TASK BRIEF:
Find the line with "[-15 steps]" in the entries below, then reproduce it and every line after it down to and including the line with "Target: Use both", exactly.

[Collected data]
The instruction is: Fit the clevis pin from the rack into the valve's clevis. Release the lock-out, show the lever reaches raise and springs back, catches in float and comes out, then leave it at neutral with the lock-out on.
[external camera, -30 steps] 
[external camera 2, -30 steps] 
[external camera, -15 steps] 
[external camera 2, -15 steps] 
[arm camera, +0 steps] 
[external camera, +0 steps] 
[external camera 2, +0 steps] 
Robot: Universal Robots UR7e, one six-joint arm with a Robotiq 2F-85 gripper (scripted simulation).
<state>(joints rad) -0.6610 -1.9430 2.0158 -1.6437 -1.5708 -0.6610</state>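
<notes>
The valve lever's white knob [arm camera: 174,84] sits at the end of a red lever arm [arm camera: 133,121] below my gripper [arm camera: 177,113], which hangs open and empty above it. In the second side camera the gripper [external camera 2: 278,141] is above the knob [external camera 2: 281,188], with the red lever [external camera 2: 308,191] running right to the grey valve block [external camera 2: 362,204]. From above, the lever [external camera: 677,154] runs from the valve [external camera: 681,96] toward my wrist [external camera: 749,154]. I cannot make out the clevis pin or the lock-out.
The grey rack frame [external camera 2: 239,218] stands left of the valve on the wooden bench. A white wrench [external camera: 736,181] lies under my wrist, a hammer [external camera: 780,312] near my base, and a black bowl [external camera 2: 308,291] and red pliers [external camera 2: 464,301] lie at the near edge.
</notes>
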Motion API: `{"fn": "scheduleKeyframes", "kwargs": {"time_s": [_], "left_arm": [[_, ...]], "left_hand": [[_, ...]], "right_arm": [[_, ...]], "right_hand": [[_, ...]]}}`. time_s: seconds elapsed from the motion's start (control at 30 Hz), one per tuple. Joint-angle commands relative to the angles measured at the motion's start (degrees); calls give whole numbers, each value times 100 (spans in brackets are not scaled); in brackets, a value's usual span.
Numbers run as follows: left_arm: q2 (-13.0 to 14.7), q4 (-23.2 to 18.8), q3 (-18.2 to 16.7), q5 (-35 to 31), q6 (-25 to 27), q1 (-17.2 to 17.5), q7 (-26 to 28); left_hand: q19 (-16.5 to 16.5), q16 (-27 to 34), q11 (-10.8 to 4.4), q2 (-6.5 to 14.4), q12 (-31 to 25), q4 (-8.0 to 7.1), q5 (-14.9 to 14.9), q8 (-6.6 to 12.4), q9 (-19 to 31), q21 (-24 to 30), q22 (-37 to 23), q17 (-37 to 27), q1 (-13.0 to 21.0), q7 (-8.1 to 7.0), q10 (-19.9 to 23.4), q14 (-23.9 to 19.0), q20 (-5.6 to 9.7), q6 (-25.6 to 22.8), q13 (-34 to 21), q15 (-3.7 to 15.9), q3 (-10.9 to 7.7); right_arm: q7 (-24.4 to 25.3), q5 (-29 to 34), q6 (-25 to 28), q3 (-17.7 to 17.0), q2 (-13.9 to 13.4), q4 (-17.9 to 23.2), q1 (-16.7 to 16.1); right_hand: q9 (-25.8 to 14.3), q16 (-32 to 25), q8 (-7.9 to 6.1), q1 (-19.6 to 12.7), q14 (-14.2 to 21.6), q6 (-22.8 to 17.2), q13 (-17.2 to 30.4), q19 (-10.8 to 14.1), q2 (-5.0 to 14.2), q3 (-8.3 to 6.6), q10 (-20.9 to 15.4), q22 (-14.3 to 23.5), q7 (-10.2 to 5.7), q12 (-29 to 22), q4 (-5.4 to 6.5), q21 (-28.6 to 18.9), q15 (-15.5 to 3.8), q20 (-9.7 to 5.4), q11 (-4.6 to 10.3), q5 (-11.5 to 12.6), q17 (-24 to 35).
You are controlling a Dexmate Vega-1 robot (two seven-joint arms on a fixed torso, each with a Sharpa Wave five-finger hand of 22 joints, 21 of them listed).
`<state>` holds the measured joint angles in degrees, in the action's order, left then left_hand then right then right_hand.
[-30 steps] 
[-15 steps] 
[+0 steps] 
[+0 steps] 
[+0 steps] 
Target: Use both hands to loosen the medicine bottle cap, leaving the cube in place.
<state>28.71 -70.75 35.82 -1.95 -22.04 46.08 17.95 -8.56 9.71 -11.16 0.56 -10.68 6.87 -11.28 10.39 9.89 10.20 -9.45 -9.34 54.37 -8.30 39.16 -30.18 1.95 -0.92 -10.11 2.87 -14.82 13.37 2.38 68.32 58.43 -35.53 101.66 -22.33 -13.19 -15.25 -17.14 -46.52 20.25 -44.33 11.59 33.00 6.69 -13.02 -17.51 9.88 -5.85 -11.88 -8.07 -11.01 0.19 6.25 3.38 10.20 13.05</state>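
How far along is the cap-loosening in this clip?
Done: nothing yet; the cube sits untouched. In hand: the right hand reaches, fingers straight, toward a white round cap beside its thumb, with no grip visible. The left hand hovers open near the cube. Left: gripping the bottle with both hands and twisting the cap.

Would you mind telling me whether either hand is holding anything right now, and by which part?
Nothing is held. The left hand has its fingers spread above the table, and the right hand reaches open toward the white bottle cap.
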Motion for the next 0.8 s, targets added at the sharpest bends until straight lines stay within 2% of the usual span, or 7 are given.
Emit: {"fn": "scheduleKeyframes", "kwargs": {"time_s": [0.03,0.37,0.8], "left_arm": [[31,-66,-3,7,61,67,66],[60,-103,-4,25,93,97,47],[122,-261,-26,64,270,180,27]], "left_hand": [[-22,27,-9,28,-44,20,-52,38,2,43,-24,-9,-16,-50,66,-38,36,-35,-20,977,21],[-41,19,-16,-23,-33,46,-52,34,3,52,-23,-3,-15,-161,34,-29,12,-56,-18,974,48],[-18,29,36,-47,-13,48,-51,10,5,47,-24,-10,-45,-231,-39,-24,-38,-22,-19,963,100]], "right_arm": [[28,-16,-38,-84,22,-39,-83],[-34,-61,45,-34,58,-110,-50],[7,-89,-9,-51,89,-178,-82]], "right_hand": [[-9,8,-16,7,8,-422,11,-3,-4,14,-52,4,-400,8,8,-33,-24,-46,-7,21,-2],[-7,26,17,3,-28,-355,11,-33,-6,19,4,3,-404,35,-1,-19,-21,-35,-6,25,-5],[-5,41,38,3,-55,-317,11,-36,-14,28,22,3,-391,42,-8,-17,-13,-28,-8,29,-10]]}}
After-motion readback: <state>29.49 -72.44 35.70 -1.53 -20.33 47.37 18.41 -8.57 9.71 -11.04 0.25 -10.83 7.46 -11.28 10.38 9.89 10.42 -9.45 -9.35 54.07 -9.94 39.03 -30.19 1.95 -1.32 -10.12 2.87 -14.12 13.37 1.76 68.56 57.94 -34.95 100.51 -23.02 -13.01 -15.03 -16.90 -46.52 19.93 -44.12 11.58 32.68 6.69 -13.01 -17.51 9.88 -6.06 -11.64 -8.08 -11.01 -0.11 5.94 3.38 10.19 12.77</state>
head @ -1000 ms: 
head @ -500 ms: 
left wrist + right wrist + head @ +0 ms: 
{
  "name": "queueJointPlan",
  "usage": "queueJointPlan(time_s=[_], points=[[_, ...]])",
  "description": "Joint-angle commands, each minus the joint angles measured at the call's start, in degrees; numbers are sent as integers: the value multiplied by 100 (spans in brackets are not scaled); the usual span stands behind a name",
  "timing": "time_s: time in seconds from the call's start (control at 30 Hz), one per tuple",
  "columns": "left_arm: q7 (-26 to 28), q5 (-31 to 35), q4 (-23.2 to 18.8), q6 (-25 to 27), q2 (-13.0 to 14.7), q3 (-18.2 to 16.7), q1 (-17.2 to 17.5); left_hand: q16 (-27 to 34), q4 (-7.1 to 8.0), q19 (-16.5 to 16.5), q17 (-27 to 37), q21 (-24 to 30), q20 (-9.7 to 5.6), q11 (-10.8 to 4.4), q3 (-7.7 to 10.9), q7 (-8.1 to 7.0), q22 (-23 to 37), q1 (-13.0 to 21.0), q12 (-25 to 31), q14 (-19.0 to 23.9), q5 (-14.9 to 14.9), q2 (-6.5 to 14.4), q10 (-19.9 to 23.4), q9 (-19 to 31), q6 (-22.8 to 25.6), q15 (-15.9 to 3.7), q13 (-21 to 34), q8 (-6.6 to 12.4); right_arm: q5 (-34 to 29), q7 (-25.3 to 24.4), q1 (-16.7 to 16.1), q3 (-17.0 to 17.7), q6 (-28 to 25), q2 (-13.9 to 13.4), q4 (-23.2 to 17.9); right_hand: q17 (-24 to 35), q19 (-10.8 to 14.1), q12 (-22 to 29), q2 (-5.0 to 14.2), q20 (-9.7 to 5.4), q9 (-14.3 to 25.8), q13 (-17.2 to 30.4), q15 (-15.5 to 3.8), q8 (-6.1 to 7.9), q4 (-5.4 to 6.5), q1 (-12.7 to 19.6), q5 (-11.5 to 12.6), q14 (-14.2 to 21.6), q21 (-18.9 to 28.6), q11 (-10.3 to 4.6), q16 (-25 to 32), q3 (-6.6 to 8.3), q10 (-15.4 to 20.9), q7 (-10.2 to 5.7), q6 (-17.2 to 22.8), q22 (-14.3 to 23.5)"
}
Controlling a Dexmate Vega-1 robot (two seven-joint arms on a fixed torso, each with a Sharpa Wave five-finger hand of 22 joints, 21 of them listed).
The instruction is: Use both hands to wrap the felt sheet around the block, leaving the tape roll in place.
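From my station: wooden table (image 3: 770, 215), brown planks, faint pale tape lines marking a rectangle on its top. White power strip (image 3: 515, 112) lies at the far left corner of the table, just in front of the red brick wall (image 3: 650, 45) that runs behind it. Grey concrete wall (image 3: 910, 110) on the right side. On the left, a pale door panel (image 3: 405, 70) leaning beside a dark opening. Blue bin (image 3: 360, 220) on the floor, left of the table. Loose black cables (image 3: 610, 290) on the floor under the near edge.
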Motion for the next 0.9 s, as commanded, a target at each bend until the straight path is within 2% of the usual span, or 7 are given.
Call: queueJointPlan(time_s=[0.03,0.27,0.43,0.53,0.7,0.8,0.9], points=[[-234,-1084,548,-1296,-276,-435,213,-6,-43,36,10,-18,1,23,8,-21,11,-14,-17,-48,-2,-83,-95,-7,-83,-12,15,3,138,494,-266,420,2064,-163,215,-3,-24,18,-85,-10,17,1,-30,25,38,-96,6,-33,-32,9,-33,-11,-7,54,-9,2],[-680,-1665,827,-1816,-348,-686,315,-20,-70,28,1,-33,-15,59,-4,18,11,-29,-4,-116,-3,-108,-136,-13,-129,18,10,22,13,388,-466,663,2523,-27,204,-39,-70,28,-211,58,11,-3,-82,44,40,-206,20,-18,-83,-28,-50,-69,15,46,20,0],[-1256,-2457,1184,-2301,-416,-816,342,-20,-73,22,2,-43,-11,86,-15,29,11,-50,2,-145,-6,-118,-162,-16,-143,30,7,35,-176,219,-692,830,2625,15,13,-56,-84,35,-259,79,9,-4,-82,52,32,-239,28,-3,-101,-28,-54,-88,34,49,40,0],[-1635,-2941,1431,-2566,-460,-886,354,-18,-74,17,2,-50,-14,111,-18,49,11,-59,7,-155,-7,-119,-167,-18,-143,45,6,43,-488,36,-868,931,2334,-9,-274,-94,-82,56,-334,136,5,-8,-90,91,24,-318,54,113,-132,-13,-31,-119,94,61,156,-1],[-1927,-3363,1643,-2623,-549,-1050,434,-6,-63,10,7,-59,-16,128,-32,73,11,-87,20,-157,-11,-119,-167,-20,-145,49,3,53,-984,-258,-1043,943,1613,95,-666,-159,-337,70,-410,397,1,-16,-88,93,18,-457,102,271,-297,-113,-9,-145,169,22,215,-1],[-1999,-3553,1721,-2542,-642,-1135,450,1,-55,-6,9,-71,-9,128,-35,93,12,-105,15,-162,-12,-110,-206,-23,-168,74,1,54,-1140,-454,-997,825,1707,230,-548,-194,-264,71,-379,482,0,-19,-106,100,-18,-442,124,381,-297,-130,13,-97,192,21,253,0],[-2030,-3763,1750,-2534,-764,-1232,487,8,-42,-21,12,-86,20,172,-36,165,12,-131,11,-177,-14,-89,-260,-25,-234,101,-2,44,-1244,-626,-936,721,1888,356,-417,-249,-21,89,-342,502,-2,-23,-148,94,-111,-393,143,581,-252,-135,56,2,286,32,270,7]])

TASK ANSWER:
[-15 steps] 
[+0 steps] 
[+0 steps] 
[+0 steps] 
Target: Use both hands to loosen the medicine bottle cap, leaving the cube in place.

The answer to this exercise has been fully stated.